__Task goal__
One exact copy of the listing, minus the images, is the required answer.

__Source material__
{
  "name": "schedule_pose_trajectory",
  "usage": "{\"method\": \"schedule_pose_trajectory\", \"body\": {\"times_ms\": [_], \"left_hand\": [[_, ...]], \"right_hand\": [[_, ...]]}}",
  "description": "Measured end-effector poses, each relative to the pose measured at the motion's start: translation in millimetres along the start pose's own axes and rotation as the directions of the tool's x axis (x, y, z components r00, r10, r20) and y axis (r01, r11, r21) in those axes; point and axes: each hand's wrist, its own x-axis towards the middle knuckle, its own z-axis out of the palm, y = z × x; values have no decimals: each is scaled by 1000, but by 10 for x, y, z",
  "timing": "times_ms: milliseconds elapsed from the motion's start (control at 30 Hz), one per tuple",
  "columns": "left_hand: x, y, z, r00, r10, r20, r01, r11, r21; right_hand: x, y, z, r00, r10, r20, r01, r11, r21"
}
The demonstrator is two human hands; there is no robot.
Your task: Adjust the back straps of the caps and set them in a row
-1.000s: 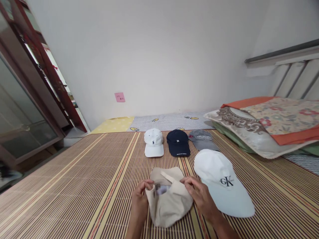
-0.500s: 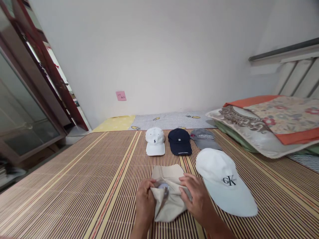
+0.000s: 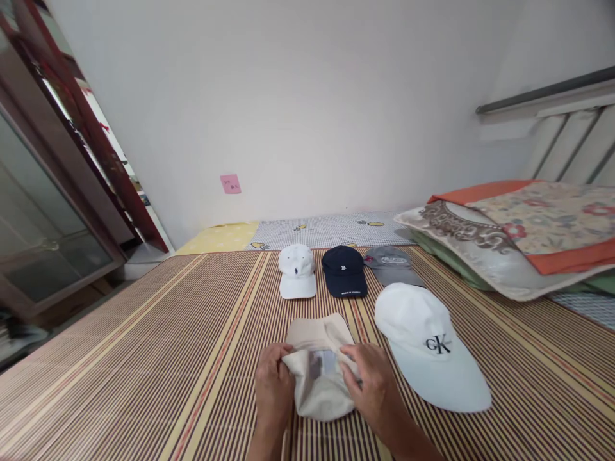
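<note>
A beige cap [image 3: 324, 397] lies inside up on the striped mat, its brim pointing away from me and a pale label showing inside. My left hand [image 3: 275, 384] pinches the cap's left edge. On the opposite side, my right hand [image 3: 372, 381] grips the right edge between thumb and fingers. Close to my right hand rests a large white cap [image 3: 416, 320] with black letters, its brim toward the lower right. Beyond the beige cap sit a small white cap [image 3: 296, 266], a navy cap [image 3: 343, 269] and a grey cap [image 3: 391, 264] in a row.
The striped mat [image 3: 144, 346] covers the bed. At the right are stacked pillows [image 3: 480, 250] with an orange-edged floral cloth [image 3: 552, 218]. A pink note [image 3: 230, 184] is on the wall behind. A glass-fronted cabinet [image 3: 43, 211] stands at the left.
The beige cap's opening has been spread wider between my hands, and more of its inner label shows. The view has shifted slightly.
</note>
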Motion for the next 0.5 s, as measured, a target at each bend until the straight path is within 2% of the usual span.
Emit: {"method": "schedule_pose_trajectory", "body": {"times_ms": [67, 133, 267, 400, 500], "left_hand": [[12, -32, -12, 999, -41, -1, 41, 999, 12], [23, -39, -25, 997, -63, 38, 63, 998, 5], [40, 54, -68, 992, -66, 104, 67, 998, -4], [21, 210, -81, 991, -47, 128, 40, 998, 52], [-14, 264, -29, 988, 20, 151, -31, 997, 69]], "right_hand": [[14, 71, -75, 997, 28, -77, -27, 999, 20], [14, 137, -133, 991, 80, -108, -76, 996, 44], [-17, 225, -152, 987, 139, -75, -134, 989, 66], [-56, 248, -86, 993, 112, -37, -111, 994, 19], [-90, 256, -28, 997, 75, -6, -75, 997, -36]]}}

__Response area__
{
  "name": "schedule_pose_trajectory",
  "usage": "{\"method\": \"schedule_pose_trajectory\", \"body\": {\"times_ms\": [_], \"left_hand\": [[_, ...]], \"right_hand\": [[_, ...]]}}",
  "description": "Measured end-effector poses, each relative to the pose measured at the motion's start: translation in millimetres along the start pose's own axes and rotation as the directions of the tool's x axis (x, y, z components r00, r10, r20) and y axis (r01, r11, r21) in those axes; point and axes: each hand's wrist, its own x-axis towards the middle knuckle, its own z-axis out of the palm, y = z × x; values have no decimals: each is scaled by 1000, but by 10 for x, y, z",
  "timing": "times_ms: milliseconds elapsed from the motion's start (control at 30 Hz), one per tuple",
  "columns": "left_hand: x, y, z, r00, r10, r20, r01, r11, r21; right_hand: x, y, z, r00, r10, r20, r01, r11, r21"
}
The demonstrator is two human hands; there is no robot.
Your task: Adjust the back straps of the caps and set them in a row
-1.000s: 
-0.500s: 
+0.000s: 
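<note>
A beige cap [image 3: 324, 397] lies inside up on the striped mat, its brim pointing away from me and a pale label showing inside. My left hand [image 3: 275, 384] pinches the cap's left edge. On the opposite side, my right hand [image 3: 372, 381] grips the right edge between thumb and fingers. Close to my right hand rests a large white cap [image 3: 416, 320] with black letters, its brim toward the lower right. Beyond the beige cap sit a small white cap [image 3: 296, 266], a navy cap [image 3: 343, 269] and a grey cap [image 3: 391, 264] in a row.
The striped mat [image 3: 144, 346] covers the bed. At the right are stacked pillows [image 3: 480, 250] with an orange-edged floral cloth [image 3: 552, 218]. A pink note [image 3: 230, 184] is on the wall behind. A glass-fronted cabinet [image 3: 43, 211] stands at the left.
The beige cap's opening has been spread wider between my hands, and more of its inner label shows. The view has shifted slightly.
</note>
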Motion for the next 0.5 s, as measured, a target at each bend until the straight path is within 2% of the usual span.
Emit: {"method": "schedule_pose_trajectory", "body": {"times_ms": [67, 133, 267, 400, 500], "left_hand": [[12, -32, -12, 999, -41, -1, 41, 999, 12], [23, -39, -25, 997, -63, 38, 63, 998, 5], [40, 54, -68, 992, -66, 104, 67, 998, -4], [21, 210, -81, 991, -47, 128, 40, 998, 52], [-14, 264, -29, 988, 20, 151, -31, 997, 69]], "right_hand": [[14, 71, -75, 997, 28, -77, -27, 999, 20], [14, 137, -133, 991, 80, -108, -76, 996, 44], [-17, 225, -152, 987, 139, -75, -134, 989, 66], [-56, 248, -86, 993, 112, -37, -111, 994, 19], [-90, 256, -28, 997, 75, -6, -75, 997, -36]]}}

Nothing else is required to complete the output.